To quote from The Economist: “Civilization works only if those who enjoy its benefits are prepared to pay their share of the costs.” The above was the lede to an editorial about something like $20 trillion dollars stashed in off-shore accounts and other tax dodges used by wealthy individuals and corporations. A recent article in The New York Times reports it is estimated that there will be, by 2020, $900 trillion in such hidden assets. As of February 25, 2013, the big number in spending cuts caused by the failure to pass a national budget is a mere $85 billion, which those with hidden money could easily front us and have significant pocket change left over. But that is, of course, beside the point, the real point being the unfair, unproductive and socially destructive effects of this massive imbalance. And, as over the course of history, such dynamics place any society at a turning point in its history.
What our friends at The Economist did not discuss are the social costs of an economic system that disenfranchises more people than it elevates, that takes more from working class families than from the über rich. That this, in fact, is the fatal flaw of capitalism. To give it a name, it is greed, plain and simple. It is a much larger problem than merely the rich doing their utmost to avoid the social responsibility of paying their fair share of taxes while enjoying all of the benefits of what the rest of us without clever tax lawyers pay into the system. This has, after all, been going on for centuries, if not millennia, but most certainly never on this scale. According to a recent study reported in The New York Times, between 2009 and 2011 the income of the most wealthy of Americans grew on average by 11%, while for those of us in the 99% it shrank by nearly a half percent.
Tax dodging with the help of loopholes provided by their friends in Congress is only one among many behaviors that have led to the enormous disparity between the wealthy and what used to be a middle class. It is a matter of unbridled greed, not unlike an image of someone stuffing his mouth with food until he vomits, except in this case it’s money being stuffed into hidden accounts, where it draws interest and contributes nothing to the common good. I’m reminded of the image of Donald Duck’s Uncle, Scrooge McDuck, diving into his swimming pool, full to the brim with money. It is about wealth that corrupts everything and everyone it touches. It’s about behavior that deprives and impoverishes the world at large. This is the real world tragedy of the commons: too few taking too much, and thus depriving the many of that most essential aspect of a viable social contract—opportunity.

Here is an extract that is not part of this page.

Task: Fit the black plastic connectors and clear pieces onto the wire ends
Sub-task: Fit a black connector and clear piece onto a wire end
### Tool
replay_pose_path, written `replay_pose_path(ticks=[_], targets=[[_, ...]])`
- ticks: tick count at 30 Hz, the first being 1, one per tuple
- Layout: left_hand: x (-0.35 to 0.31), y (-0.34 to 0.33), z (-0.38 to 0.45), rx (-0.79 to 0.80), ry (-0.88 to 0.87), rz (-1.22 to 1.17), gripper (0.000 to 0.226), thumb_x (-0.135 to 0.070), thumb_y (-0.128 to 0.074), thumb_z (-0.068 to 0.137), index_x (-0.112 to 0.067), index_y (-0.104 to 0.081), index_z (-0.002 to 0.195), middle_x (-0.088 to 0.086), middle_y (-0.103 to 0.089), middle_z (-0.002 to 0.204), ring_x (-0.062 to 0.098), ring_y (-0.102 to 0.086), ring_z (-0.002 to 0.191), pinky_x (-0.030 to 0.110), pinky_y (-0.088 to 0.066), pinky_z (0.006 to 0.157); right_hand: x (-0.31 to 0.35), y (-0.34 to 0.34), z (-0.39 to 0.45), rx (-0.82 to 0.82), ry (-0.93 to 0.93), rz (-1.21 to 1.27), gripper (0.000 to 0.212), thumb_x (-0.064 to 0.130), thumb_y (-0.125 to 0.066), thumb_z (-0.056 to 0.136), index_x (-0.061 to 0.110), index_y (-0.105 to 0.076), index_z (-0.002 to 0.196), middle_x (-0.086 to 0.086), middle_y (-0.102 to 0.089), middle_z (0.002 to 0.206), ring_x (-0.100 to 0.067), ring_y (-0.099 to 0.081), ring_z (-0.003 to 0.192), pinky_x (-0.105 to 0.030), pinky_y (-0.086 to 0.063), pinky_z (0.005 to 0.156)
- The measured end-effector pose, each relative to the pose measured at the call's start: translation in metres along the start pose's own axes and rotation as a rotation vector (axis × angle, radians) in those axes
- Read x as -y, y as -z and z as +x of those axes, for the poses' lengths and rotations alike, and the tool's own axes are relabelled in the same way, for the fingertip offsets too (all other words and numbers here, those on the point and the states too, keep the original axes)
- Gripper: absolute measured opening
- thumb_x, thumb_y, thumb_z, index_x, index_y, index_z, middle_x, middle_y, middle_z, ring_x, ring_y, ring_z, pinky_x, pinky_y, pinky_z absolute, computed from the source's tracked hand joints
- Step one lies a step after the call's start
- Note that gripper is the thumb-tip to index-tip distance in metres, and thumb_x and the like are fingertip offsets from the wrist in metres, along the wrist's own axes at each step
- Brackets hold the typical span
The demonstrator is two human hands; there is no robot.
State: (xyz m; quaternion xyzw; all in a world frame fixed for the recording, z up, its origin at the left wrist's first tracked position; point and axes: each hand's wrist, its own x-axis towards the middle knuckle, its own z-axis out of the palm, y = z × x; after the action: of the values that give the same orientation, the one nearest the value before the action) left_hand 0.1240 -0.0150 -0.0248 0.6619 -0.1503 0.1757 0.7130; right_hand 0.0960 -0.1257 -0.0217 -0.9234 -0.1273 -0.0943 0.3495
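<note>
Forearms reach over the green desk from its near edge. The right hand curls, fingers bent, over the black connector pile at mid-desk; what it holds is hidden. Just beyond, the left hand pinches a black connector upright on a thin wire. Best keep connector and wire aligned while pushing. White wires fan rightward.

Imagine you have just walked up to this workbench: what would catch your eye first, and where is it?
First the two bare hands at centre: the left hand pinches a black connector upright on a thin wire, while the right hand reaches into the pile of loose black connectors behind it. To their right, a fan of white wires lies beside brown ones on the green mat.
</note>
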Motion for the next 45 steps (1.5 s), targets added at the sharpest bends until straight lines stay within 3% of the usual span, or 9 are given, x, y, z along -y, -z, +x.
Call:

It is not simply a matter of poverty of means anymore, so much as it has become poverty of opportunity. It is the latter which is the tectonic fault in the maintenance of civil society; it is that which will ultimately destroy civil society because of its intrinsic unfairness, in that it hollows out the future. It isn’t as though this has never happened before now, quite the opposite. It is, however, that the present scale is overwhelming in the sheer numbers of economically disenfranchised people vs. the minuscule number of those possessing wealth beyond the dreams of avarice. And not only is the majority disenfranchised by lack of economic opportunity but of political opportunity as well. As one writer has said of New Mexico, only a “select few” can afford to run and serve in the legislature. “In truth,” he says, “citizen Legislature is another version of bittersweet victory – an oxymoron of New Mexico politics.”
We have come the point where, realistically, the only people who can run for public office are those who can afford to, and many of those are willing to take money from interest groups like ALEC, private foundations such as the Walmart family’s, the Koch boys, and similar sources of funding. Of course, it’s like taking money from the Mafia, they expect pay-back, meaning that you have been bought; it means you have sold the public’s trust in you and in your office. What we end up with are legislatures composed of minions who have sold themselves and serve those whose money supports them. It’s a retelling of the story of Huey Long and his coterie, when he explained why they should accept the generous proceeds of a bribe to pass certain legislation. Huey told them, “Come on boys, we have nothing to lose but our honor.”